Le 14 octobre dernier, les Law Lords Hale, Wilson et Hughes ont écouté l’appel interjeté par Total Mauritius contre son ancien Sales and Marketing Manager Nizam Addurrahman. Leur décision sera connue le mercredi 11 novembre. Les Law Lords devront déterminer si les intérêts de l’ex-manager dans une entreprise qui travaille en compétition avec Total Mauritius constituent une faute grave justifiant un licenciement sans préavis.

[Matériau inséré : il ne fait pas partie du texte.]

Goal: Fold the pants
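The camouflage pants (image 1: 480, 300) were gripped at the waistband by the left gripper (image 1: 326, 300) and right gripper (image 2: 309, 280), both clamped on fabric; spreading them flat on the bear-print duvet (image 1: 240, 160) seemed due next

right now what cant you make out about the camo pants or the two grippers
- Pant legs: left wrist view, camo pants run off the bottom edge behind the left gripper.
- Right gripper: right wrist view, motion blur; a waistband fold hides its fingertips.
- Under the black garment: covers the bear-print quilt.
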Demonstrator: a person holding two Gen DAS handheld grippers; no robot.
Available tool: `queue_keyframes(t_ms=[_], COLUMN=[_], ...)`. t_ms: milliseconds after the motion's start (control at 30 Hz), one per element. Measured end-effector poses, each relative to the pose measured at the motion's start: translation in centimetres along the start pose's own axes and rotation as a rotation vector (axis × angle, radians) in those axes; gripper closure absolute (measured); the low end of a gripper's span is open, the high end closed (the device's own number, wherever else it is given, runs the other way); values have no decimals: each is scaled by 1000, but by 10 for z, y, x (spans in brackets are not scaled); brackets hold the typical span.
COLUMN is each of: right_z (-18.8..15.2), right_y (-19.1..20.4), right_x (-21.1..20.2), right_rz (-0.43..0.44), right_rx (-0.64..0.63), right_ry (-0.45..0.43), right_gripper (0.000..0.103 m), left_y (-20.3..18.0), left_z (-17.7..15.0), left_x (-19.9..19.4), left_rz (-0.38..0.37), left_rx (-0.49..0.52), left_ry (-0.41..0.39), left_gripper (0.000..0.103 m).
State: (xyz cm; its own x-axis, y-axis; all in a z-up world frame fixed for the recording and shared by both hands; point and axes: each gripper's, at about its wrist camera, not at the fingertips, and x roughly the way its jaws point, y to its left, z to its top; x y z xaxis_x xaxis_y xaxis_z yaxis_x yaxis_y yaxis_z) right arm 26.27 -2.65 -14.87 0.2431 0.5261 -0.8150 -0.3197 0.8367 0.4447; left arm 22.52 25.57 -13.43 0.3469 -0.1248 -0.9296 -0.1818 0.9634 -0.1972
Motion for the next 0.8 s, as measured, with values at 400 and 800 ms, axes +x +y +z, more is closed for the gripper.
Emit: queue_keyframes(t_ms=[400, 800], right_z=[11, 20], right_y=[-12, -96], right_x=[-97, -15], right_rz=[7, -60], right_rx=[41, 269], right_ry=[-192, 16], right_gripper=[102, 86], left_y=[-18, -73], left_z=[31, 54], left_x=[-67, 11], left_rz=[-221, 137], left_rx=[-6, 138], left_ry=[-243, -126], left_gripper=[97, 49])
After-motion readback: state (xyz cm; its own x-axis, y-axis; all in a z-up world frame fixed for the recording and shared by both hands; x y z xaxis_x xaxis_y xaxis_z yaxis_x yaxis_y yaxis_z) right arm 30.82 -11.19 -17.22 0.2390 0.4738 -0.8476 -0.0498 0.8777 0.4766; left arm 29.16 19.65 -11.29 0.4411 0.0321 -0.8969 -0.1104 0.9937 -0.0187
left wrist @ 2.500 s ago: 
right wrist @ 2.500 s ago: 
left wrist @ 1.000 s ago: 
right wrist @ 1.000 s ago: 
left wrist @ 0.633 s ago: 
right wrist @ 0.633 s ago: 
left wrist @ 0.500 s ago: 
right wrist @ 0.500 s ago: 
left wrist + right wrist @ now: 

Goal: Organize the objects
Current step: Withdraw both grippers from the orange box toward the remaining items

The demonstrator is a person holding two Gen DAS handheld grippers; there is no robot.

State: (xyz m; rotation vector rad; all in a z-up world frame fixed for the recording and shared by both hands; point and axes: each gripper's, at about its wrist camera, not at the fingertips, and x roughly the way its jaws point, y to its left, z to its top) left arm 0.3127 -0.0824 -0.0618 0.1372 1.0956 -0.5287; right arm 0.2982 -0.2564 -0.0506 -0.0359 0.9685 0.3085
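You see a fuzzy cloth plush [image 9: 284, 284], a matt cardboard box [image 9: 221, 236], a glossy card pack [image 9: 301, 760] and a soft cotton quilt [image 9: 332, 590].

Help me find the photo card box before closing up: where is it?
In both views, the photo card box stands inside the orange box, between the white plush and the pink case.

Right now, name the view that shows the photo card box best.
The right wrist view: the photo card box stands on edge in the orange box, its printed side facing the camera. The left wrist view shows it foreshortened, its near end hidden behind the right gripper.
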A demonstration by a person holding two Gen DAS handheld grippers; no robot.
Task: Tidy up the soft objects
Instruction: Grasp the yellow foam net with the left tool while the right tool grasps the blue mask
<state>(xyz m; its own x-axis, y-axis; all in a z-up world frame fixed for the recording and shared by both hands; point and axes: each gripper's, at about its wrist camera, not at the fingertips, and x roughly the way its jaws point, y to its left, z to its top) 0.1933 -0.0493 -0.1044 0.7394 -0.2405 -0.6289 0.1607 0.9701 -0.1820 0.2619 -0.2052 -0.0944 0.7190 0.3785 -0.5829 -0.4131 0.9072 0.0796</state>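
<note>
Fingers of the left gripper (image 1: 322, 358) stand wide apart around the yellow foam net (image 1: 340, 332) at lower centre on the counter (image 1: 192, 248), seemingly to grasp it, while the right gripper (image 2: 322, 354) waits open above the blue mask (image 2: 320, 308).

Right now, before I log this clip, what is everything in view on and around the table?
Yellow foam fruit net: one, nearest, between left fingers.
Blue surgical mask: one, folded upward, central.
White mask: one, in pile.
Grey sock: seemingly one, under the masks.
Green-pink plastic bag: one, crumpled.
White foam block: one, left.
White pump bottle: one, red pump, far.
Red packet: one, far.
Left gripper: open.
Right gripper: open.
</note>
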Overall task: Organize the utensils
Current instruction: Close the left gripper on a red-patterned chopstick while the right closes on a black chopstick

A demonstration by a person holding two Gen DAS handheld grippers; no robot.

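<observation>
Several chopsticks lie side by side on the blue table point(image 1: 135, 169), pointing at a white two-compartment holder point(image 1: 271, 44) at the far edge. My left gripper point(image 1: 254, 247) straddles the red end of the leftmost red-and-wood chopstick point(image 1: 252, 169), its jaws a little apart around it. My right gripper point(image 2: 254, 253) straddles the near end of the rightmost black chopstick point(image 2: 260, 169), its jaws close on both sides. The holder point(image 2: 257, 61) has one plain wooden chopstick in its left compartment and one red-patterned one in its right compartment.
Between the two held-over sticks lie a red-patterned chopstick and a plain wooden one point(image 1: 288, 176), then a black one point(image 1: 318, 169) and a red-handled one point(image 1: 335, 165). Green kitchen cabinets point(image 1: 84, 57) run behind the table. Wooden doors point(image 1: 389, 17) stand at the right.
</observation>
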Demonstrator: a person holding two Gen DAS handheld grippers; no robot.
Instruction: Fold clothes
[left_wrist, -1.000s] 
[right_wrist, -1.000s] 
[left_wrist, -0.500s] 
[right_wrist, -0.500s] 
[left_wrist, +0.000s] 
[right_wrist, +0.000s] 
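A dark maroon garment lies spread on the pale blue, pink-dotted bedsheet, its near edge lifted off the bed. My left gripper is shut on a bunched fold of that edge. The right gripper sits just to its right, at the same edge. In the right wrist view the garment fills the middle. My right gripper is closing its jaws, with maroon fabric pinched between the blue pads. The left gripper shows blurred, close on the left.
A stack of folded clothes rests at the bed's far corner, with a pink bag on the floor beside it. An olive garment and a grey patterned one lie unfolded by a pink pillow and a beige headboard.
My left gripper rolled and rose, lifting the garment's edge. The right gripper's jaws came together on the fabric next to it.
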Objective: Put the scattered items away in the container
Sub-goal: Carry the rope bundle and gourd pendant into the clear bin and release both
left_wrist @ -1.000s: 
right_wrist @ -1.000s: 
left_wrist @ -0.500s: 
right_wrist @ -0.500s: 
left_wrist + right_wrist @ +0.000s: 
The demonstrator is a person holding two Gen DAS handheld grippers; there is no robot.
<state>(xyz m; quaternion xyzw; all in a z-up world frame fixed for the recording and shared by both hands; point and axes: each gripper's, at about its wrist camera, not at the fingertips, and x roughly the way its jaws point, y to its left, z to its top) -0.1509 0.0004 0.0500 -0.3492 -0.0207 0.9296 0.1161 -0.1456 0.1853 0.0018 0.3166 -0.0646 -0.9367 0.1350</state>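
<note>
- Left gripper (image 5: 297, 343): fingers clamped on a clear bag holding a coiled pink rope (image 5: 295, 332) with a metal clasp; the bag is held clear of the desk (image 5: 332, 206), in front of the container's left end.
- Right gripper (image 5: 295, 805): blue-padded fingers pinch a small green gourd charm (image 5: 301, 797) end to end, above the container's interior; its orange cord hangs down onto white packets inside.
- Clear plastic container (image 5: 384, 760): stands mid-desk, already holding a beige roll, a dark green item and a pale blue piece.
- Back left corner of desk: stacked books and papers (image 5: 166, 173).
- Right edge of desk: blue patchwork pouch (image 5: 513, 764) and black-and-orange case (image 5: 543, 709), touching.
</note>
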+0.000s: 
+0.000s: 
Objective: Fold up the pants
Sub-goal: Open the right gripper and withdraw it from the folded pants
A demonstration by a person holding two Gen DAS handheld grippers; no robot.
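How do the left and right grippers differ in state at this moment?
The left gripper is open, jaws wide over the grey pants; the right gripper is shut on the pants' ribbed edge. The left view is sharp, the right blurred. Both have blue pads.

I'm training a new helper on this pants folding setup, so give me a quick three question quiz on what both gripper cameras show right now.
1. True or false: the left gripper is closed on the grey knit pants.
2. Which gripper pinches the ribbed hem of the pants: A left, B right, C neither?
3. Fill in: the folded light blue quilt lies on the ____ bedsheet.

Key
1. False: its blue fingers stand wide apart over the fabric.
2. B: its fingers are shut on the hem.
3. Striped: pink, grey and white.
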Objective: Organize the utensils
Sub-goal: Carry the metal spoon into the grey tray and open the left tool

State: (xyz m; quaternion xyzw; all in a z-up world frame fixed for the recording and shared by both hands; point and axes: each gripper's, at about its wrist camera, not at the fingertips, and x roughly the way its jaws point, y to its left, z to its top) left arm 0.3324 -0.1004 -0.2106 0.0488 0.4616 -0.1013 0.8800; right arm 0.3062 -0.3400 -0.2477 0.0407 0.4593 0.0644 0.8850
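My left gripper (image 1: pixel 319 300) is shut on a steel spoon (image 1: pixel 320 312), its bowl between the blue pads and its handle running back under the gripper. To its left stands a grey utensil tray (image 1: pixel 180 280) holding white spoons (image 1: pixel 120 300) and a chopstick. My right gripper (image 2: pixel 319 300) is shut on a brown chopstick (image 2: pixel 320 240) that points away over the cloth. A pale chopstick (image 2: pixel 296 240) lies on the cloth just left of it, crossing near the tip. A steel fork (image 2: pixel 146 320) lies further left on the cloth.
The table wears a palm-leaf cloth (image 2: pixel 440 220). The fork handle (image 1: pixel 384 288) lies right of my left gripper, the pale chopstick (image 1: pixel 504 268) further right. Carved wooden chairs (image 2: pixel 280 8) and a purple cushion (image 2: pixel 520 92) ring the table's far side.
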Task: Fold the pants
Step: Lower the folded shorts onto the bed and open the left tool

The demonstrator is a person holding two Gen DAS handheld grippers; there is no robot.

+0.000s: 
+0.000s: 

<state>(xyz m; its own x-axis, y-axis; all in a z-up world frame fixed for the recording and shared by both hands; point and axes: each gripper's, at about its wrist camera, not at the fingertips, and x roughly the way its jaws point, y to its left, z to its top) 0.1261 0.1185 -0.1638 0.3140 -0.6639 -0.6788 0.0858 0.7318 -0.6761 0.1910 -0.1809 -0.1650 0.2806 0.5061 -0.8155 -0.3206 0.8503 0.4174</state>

Nizam Addurrahman était employé comme directeur des ventes et du marketing de la compagnie depuis le 8 mars 1979. L’appelant devait découvrir que M. Abdurrahman détenait des actions et avait agi à titre d’administrateur dans une autre société appelée Pick’n’Pay Limited. Pick’n’Pay Limited était un concurrent direct dans le même marché que l’appelant. Le 19 décembre 2006, Total Mauritius avait tenu un comité disciplinaire durant lequel il a constaté que les actions de son marketing manager avaient enfreint ses responsabilités de loyauté et constituait une faute grave l’autorisant à mettre fin immédiatement à son contrat de travail. Nizam Abdurrahman avait porté plainte contre son employeur pour salaire de préavis et indemnité de départ, alléguant qu’il avait été congédié sans motif valable. La Cour industrielle avait donné gain de cause à Total Mauritius, soutenant que le renvoi sans préavis était justifié. Cependant, en appel, la Cour suprême avait conclu que les actions de l’ex-manager étaient une faute sérieuse et non « une faute grave » selon les dispositions de la loi et que Total Mauritius lui devait le salaire de préavis et les indemnités.
Par ailleurs, le jugement du Privy Council dans l’appel interjeté par la Mauritius Revenue Authority contre les héritiers d’Angidi Chettiar est également attendu.